## Exercise instructions
Among the records that follow, set down only the lines from the one containing "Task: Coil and" to the one containing "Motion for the", both included, exactly.

(Items listed in a dataset)

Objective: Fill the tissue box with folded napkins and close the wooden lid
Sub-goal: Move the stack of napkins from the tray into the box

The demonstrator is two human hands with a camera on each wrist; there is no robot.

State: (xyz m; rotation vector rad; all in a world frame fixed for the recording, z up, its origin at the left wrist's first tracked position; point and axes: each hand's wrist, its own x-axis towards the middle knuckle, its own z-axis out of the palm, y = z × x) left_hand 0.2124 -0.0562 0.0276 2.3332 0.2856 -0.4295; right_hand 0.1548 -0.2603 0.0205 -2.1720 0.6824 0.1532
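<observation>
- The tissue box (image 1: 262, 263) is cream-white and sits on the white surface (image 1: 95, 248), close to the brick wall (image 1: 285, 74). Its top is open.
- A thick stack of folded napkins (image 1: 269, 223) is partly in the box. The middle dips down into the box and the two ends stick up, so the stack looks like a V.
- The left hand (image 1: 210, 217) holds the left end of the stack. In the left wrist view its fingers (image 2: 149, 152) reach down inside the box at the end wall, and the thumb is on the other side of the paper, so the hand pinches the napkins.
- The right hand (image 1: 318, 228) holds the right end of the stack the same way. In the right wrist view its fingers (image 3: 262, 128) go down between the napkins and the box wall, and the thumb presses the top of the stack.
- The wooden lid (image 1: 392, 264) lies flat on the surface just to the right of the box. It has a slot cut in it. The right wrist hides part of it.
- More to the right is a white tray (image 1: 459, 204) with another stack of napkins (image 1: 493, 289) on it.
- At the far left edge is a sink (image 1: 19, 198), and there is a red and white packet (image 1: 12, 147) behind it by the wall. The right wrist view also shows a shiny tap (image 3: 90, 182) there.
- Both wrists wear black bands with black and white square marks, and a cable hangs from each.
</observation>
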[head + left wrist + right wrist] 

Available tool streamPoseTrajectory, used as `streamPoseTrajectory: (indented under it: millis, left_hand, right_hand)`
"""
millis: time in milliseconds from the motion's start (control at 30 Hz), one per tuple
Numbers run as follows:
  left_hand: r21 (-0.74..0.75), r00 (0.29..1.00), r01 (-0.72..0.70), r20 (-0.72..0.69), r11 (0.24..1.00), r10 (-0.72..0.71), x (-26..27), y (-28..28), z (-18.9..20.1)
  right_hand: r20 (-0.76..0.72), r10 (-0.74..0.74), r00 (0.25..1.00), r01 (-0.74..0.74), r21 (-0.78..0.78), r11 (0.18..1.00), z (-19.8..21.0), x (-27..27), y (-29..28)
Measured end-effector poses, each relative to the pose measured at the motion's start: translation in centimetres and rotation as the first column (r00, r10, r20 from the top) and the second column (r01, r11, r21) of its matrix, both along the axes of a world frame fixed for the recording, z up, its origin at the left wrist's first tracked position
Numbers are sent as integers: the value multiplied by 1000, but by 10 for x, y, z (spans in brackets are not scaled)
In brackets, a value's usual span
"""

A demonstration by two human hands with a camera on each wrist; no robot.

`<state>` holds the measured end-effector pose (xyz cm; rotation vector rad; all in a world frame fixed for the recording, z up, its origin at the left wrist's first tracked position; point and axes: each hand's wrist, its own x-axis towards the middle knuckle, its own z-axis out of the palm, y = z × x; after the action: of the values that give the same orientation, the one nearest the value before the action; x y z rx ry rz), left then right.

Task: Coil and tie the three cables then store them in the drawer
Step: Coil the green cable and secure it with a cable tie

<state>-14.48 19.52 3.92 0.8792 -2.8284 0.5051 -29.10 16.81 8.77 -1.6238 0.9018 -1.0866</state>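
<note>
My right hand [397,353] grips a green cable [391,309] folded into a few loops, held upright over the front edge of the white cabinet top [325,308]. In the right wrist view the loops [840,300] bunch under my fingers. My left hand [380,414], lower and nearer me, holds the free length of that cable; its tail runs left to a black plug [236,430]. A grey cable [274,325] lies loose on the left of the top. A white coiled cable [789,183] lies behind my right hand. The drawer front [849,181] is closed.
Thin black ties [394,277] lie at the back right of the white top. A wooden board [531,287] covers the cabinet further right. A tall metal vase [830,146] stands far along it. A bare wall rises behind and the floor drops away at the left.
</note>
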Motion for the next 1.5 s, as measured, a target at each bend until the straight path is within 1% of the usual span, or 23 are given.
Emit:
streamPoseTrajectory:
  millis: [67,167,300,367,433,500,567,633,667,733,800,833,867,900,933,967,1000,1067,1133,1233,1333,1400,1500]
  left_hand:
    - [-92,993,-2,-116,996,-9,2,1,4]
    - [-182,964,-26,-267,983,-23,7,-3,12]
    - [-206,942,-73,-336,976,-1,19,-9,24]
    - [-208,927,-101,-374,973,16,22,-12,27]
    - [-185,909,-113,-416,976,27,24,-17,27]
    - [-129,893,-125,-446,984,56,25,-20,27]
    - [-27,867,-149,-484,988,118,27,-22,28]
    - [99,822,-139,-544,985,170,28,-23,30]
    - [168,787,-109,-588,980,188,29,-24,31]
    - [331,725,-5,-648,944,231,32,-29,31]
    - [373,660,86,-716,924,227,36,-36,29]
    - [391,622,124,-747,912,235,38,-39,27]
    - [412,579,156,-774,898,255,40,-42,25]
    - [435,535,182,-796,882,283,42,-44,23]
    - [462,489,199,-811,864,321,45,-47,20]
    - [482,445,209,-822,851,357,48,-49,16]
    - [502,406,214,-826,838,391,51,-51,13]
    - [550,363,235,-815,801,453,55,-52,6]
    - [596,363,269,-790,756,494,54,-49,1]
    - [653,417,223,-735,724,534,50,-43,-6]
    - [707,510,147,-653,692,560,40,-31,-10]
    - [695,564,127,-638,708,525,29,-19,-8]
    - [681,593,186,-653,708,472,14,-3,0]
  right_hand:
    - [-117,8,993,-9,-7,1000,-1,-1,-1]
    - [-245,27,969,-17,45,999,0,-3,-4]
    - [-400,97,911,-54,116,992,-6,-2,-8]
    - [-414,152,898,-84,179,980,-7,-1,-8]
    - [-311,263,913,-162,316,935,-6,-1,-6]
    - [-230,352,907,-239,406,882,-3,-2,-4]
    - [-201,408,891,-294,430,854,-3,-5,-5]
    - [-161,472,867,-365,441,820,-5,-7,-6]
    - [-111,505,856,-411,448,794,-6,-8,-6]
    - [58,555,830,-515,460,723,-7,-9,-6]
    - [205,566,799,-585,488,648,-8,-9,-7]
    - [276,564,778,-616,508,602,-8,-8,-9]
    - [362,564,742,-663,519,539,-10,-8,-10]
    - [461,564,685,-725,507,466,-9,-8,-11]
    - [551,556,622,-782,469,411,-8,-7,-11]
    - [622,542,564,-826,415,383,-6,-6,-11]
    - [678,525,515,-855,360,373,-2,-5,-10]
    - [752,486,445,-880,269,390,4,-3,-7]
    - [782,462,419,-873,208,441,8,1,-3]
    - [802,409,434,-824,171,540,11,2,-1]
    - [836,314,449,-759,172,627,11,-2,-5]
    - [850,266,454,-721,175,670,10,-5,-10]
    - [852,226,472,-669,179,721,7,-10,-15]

## Result of this exercise
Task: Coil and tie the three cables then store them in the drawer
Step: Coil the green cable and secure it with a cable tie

<state>-14.48 19.52 3.92 0.8792 -2.8284 0.5051 -29.10 16.81 8.77 -1.6238 0.9018 -1.0866</state>
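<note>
My right hand [397,353] grips a green cable [391,309] folded into a few loops, held upright over the front edge of the white cabinet top [325,308]. In the right wrist view the loops [840,300] bunch under my fingers. My left hand [380,414], lower and nearer me, holds the free length of that cable; its tail runs left to a black plug [236,430]. A grey cable [274,325] lies loose on the left of the top. A white coiled cable [789,183] lies behind my right hand. The drawer front [849,181] is closed.
Thin black ties [394,277] lie at the back right of the white top. A wooden board [531,287] covers the cabinet further right. A tall metal vase [830,146] stands far along it. A bare wall rises behind and the floor drops away at the left.
</note>
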Motion for the next 1.5 s, as measured, a target at each bend until the straight path is within 1% of the usual span, or 23 are given.

The response to the exercise is complete.